Sting claims that he decided to leave the Police while onstage at Shea Stadium in New York in August 1983 in support of the group’s top-selling album Synchronicity. The group actually never formally broke up, but all three members focused on their individual projects in the mid 1980s. For Sting, this included working on the 1984 benefit project, Band Aid, and providing the intro vocals for Dire Strait’s hit song “Money for Nothing” from their 1985 album Brothers In Arms.

Co-produced by Pete Smith, the album was recorded both at Eddy Grant‘s studio in Barbados and at LeStudio in Quebec, Canada, a studio used frequently by Rush in the early to mid 1980s. Wanting to move away from the “confines of pop”, Sting’s goal was to erode the boundaries between rock and jazz by using top musicians familiar with both.

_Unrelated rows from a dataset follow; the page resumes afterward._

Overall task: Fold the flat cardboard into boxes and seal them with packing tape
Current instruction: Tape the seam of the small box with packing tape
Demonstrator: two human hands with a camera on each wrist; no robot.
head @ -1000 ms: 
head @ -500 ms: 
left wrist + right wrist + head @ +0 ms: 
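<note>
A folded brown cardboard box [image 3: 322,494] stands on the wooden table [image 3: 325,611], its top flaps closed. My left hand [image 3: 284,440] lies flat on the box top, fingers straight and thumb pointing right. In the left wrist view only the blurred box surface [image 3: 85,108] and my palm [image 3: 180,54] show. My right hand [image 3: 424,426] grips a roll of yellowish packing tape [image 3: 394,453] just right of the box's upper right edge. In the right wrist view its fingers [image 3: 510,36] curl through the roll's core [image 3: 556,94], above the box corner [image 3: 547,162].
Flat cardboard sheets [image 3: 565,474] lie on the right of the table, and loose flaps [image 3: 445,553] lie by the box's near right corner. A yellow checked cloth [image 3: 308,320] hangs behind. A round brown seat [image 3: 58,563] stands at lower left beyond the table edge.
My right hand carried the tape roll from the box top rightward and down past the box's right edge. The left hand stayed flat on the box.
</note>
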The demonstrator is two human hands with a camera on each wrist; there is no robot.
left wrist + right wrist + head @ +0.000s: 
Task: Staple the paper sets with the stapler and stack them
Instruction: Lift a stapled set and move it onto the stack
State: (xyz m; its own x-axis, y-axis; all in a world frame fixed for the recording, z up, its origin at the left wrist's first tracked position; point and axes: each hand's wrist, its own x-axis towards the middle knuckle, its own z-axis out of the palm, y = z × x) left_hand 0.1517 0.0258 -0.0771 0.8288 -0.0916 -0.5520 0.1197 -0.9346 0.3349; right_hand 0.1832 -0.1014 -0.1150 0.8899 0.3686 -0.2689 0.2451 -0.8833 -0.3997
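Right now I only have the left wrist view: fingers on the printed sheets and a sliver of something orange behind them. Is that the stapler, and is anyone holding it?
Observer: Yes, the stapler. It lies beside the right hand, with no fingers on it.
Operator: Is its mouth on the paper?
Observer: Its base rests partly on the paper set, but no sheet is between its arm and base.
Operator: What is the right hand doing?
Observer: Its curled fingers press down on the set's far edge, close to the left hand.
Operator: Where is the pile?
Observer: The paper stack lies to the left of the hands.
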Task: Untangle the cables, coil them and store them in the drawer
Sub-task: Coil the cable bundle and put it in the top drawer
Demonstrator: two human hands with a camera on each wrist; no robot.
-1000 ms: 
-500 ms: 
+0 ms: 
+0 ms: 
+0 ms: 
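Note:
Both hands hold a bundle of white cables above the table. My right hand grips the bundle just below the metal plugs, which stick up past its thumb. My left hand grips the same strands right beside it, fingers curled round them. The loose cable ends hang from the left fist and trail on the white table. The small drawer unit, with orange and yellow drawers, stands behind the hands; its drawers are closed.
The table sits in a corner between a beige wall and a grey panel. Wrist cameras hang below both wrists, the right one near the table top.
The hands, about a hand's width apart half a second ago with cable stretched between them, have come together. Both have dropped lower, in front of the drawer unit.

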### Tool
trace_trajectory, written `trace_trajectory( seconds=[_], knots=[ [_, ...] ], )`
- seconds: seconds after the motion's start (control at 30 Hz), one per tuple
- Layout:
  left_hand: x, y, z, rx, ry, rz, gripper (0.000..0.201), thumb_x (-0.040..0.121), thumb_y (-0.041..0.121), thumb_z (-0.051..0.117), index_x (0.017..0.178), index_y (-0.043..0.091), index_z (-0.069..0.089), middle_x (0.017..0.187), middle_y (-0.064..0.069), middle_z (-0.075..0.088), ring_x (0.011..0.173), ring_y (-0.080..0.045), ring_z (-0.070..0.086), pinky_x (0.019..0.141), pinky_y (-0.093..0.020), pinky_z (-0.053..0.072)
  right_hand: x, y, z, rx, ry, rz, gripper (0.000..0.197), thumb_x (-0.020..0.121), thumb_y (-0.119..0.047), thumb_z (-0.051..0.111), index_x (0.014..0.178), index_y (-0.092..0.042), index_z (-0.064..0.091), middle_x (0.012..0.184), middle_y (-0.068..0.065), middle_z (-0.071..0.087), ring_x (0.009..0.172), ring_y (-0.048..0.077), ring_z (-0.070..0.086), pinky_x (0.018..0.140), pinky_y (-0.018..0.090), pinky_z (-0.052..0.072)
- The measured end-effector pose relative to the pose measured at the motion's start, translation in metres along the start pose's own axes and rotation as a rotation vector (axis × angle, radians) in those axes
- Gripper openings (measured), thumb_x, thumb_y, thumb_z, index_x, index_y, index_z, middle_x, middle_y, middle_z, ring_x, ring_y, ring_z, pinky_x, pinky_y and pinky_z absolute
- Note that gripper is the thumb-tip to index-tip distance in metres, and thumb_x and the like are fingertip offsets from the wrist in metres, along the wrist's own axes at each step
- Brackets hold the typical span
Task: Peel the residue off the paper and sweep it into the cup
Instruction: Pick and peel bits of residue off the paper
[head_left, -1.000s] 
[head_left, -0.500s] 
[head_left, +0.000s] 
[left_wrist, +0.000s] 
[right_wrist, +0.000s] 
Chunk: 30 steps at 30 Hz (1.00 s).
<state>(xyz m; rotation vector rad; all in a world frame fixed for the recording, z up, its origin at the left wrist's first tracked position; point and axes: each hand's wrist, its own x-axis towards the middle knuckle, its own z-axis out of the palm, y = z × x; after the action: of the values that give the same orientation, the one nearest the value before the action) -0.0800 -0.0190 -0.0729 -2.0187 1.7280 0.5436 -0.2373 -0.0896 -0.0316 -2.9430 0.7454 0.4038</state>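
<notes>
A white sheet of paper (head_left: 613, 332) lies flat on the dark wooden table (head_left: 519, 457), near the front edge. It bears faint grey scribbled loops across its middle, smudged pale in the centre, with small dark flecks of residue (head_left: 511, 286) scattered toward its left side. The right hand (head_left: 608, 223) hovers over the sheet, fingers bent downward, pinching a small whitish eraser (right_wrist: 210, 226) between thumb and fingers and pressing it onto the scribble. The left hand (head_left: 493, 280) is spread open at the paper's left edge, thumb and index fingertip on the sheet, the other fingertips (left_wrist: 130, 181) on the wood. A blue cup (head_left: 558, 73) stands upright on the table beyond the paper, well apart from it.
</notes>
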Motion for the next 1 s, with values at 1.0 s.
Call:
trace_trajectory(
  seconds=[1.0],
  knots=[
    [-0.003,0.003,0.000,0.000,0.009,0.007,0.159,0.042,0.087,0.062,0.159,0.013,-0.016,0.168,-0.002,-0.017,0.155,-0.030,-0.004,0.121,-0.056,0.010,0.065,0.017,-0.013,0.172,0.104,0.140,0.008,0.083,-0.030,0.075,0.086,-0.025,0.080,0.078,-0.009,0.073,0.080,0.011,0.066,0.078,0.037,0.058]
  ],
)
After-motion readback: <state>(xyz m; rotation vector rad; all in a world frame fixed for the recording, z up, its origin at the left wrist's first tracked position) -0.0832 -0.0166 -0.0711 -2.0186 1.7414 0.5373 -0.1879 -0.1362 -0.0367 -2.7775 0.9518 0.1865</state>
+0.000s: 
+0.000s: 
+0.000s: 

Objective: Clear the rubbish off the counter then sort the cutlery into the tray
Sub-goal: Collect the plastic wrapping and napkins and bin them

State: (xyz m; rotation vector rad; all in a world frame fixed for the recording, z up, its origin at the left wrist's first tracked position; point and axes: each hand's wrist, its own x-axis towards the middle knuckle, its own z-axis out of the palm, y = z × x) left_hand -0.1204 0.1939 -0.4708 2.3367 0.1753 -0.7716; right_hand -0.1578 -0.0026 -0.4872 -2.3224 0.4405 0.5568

The Dream of the Blue Turtles by Sting
Released: June 1, 1985 (A&M)
Produced by: Pete Smith & Sting
Recorded: Blue Wave Studio, Saint Philip, Barbados and Le Studio, Morin-Heights, Quebec, January 1984–March 1985
Side One Side Two
If You Love Somebody Set Them Free
Love Is the Seventh Wave
Russians
Children’s Crusade
Shadows in the Rain
We Work the Black Seam
Consider Me Gone
The Dream of the Blue Turtles
Moon Over Bourbon Street
Fortress Around Your Heart
Primary Musicians
Sting – Lead Vocals, Guitar, Keyboards, Bass
Kenny Kirkland – Keyboards
Branford Marsalis – Saxophone
Darryl Jones – Bass
Omar Hakim – Drums

The moderate cool jazz/pop with a good hook off “If You Love Somebody Set Them Free” starts things off. Steady throughout, the bridge section breaks out of the main groove as an interesting change on this Top 10 hit. “Love Is the Seventh Wave” follows with highly philosophical lyrics above an electronic reggae arrangement. The song’s title is derived from a popular saying among surfers and sailors and it concludes with a brief homage to “Every Breath You Take” from Sting’s former band. Speaking of The Police, there is one remake on this album, “Shadows in the Rain”, originally released on 1980’s Zenyatta Mondatta. This version starts with an off-beat drum entry and the shout by someone of “what key is it in?”, building tension until the song breaks into an upbeat blues jam with an impressive sax lead by Branford Marsalis.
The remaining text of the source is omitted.